→ REQUIREMENT:
What you return must be every line from the beginning of the data through the line holding "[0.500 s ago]", unchanged.

= Beginning of Section =

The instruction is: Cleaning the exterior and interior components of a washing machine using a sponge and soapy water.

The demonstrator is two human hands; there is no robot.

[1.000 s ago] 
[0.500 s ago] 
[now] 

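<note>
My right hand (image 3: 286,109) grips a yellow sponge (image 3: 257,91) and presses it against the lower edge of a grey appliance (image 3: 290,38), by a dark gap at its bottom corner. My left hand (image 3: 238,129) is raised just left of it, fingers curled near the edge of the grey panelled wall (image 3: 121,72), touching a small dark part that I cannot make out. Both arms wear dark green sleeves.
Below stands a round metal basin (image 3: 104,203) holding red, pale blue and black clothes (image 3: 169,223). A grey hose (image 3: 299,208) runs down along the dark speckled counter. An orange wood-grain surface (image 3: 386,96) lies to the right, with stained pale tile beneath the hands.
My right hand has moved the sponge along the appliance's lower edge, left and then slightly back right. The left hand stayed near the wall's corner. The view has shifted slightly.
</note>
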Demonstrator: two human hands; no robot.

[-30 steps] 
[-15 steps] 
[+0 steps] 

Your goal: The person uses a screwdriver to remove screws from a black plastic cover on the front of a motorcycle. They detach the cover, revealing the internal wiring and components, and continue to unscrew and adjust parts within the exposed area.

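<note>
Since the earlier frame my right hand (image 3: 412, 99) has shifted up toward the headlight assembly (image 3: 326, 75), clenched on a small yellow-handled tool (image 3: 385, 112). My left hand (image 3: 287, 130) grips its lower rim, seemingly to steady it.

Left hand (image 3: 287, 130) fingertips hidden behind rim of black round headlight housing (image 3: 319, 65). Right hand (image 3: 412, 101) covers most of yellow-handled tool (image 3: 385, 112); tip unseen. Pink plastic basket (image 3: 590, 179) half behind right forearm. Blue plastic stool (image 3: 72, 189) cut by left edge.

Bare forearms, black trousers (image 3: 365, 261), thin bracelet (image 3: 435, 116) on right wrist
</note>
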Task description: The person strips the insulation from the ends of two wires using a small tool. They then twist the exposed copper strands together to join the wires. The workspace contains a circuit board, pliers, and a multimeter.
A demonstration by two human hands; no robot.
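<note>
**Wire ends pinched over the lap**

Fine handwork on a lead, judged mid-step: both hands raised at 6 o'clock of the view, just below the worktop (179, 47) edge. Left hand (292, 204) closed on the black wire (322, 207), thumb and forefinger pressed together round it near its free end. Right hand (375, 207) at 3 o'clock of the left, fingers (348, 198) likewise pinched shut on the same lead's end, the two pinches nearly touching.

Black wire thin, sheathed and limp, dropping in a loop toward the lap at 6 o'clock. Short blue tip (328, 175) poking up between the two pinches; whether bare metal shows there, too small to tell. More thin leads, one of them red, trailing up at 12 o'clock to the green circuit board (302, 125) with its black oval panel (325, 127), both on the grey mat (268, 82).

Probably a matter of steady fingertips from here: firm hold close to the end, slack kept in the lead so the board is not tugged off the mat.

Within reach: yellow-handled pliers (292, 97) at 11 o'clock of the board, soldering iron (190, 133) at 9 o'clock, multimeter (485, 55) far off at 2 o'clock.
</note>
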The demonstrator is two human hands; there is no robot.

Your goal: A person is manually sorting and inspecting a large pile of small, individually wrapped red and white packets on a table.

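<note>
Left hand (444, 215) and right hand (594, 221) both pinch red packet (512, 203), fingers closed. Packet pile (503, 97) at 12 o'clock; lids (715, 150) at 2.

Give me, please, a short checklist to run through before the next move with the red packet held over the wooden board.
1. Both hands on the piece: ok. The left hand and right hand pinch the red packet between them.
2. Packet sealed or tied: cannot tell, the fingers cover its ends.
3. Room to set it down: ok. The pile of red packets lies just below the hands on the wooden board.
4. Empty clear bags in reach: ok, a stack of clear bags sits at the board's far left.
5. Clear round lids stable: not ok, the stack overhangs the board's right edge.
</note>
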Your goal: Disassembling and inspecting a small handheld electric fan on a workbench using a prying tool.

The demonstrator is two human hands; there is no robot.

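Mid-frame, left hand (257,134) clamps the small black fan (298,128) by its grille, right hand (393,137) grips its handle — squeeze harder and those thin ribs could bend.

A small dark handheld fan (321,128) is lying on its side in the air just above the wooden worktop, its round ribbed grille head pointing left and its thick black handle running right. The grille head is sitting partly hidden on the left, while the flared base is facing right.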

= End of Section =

→ EXERCISE RESULT:
The instruction is: Cleaning the exterior and interior components of a washing machine using a sponge and soapy water.

The demonstrator is two human hands; there is no robot.

[1.000 s ago] 
[0.500 s ago] 

The response is now complete.